I want to pass all values in a dataframe as condition to dplyr::case_when() with stringr::str_detect() while using the respective column title als replacement value.
I have these two data frames:
> print(city_stack)
# A tibble: 11 × 1
city
<chr>
1 Britz
2 Berlin-Reinickendorf
3 Berlin-Kladow
4 Berlin-Spindlersfeld
5 Berlin-Mahlsdorf
6 Berlin-Lichterfelde
7 Berlin-Spandau
8 Berlin-Biesdorf
9 Berlin-Niederschöneweide
10 Rüdersdorf bei Berlin
11 Berlin-Nordend
> print(districts_stack)
# A tibble: 10 × 2
Berlin Köln
<chr> <chr>
1 Adlershof Rodenkirchen
2 Altglienicke Chorweiler
3 Baumschulenweg Ehrenfeld
4 Biesdorf Kalk
5 Blankenburg Lindenthal
6 Blankenfelde Mülheim
7 Bohnsdorf Nippes
8 Britz Porz
9 Buch Kölner Zoo
10 Buckow Universität zu Köln
I tried using a nested for loop:
for (i in colnames(districts_stack)){
for (j in districts_stack[[i]]){
mutate(city_stack, case_when(
str_detect(city, paste0(j) ~ i,
TRUE ~ city)
)
}
}
While that totally works, this is extremely inefficient and gets problematic with the huge dataframe I am actually working with. I feel like there should be a more efficient solution using purrr::map(), but I wasn't able to come up with anything working.
dput() of the dataframes:
dput(city_stack[1:11,])
structure(list(city = c("Britz", "Berlin-Reinickendorf", "Berlin-Kladow",
"Berlin-Spindlersfeld", "Berlin-Mahlsdorf", "Berlin-Lichterfelde",
"Berlin-Spandau", "Berlin-Biesdorf", "Berlin-Niederschöneweide",
"Rüdersdorf bei Berlin", "Berlin-Nordend")), row.names = c(NA,
-11L), class = c("tbl_df", "tbl", "data.frame"))
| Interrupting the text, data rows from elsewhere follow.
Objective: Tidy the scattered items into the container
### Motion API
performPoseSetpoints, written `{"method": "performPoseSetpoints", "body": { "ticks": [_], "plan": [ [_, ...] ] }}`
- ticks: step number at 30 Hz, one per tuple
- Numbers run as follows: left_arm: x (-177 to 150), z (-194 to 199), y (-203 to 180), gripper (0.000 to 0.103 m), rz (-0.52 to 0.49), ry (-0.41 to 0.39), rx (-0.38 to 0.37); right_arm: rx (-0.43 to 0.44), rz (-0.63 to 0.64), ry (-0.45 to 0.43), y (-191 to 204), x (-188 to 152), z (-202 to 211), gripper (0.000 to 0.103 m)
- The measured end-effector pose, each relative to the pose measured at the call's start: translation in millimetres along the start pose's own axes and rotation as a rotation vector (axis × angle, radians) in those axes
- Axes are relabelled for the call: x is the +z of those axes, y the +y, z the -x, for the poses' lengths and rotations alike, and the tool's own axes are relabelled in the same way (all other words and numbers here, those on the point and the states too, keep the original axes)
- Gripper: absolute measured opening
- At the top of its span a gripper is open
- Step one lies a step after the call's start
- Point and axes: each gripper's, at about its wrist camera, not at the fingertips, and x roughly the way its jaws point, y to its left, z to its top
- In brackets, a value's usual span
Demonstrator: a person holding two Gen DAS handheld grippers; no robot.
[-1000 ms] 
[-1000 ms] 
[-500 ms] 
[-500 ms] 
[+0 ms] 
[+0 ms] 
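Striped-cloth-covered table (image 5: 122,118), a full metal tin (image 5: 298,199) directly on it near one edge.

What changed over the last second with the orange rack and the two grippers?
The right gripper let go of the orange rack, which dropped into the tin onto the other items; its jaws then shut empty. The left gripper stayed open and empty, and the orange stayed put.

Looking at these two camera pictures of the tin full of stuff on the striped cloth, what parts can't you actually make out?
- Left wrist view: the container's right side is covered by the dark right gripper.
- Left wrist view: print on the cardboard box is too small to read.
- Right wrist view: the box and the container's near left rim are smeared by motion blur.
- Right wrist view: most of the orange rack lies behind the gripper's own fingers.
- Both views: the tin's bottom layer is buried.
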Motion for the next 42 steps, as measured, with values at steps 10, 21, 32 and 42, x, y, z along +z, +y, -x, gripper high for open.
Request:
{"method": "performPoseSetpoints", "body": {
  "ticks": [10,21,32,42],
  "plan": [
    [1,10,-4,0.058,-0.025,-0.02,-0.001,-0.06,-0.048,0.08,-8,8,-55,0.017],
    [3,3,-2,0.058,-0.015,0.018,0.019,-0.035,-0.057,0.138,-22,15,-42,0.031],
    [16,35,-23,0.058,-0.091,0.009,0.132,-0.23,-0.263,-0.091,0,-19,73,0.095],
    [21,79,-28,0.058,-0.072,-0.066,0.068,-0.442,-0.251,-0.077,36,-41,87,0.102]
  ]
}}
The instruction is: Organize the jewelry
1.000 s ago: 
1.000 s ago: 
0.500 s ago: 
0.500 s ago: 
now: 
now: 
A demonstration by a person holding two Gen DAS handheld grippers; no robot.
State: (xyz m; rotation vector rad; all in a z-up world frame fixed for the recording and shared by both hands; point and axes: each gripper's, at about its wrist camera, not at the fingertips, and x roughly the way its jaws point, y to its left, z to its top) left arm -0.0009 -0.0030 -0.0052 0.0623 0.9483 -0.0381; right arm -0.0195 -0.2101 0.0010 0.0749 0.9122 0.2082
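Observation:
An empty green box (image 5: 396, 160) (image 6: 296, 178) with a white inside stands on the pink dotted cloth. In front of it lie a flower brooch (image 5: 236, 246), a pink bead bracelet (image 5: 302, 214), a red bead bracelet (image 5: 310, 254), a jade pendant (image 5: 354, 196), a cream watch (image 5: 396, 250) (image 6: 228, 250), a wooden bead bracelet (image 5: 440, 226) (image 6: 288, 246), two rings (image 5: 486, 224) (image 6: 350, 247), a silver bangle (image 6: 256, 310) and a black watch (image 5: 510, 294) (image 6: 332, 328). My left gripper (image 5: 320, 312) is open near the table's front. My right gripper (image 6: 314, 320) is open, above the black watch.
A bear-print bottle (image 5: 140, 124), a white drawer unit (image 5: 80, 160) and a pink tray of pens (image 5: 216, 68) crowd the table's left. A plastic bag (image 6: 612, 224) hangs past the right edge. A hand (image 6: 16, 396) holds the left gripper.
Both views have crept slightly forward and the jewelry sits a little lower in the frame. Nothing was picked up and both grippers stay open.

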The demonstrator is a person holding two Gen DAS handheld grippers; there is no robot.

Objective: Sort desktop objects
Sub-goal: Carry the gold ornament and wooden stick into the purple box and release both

> dput(districts_stack[1:10,1:2])
structure(list(Berlin = c("Adlershof", "Altglienicke", "Baumschulenweg",
"Biesdorf", "Blankenburg", "Blankenfelde", "Bohnsdorf", "Britz",
"Buch", "Buckow"), Köln = c("Rodenkirchen", "Chorweiler", "Ehrenfeld",
"Kalk", "Lindenthal", "Mülheim", "Nippes", "Porz", "Kölner Zoo",
"Universität zu Köln")), row.names = c(NA, -10L), class = c("tbl_df",
"tbl", "data.frame"))